> [What is expected]: Return, from the listing below, every line that includes "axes".

> [Provided material]:
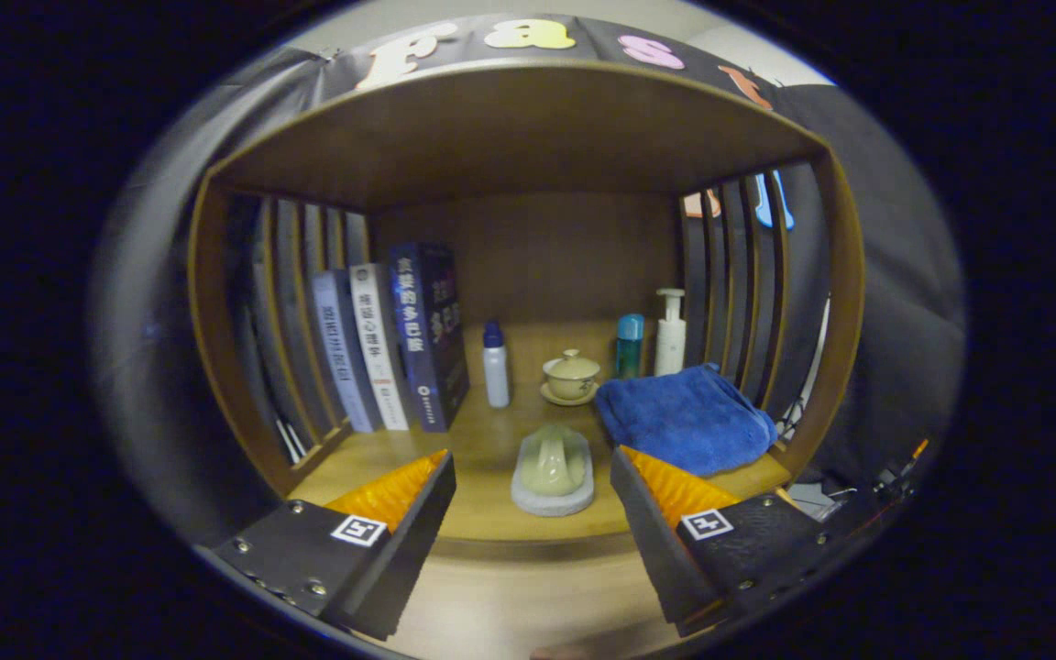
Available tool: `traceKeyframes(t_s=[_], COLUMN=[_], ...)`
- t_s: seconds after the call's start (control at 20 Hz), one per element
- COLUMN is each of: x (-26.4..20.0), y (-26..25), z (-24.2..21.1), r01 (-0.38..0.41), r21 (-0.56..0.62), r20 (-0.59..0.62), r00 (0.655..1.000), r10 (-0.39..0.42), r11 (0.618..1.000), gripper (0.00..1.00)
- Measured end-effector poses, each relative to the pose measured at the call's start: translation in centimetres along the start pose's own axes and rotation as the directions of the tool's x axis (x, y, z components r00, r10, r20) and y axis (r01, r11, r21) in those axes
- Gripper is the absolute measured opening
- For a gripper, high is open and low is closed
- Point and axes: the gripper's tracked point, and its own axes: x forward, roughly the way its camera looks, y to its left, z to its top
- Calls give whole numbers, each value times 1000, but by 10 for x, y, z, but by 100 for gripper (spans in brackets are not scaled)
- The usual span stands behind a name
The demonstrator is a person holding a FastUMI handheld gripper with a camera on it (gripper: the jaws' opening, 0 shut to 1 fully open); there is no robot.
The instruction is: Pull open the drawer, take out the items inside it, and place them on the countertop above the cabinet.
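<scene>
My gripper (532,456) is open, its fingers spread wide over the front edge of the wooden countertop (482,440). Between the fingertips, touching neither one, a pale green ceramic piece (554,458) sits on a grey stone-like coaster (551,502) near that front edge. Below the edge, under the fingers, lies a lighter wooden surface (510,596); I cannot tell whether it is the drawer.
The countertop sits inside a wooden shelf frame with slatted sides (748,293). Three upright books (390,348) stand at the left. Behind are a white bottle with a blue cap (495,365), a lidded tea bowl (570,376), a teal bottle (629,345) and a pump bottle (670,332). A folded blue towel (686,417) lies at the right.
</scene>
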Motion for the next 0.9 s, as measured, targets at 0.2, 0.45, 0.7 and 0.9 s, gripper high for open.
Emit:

> [Response below]:
- Measured end-effector poses, each relative to the pose measured at the call's start: translation in centimetres along the start pose's own axes and rotation as the directions of the tool's x axis (x, y, z components r00, r10, r20) and y axis (r01, r11, r21) in those axes
- Point and axes: the gripper's tracked point, and its own axes: x forward, roughly the way its camera looks, y to its left, z to its top

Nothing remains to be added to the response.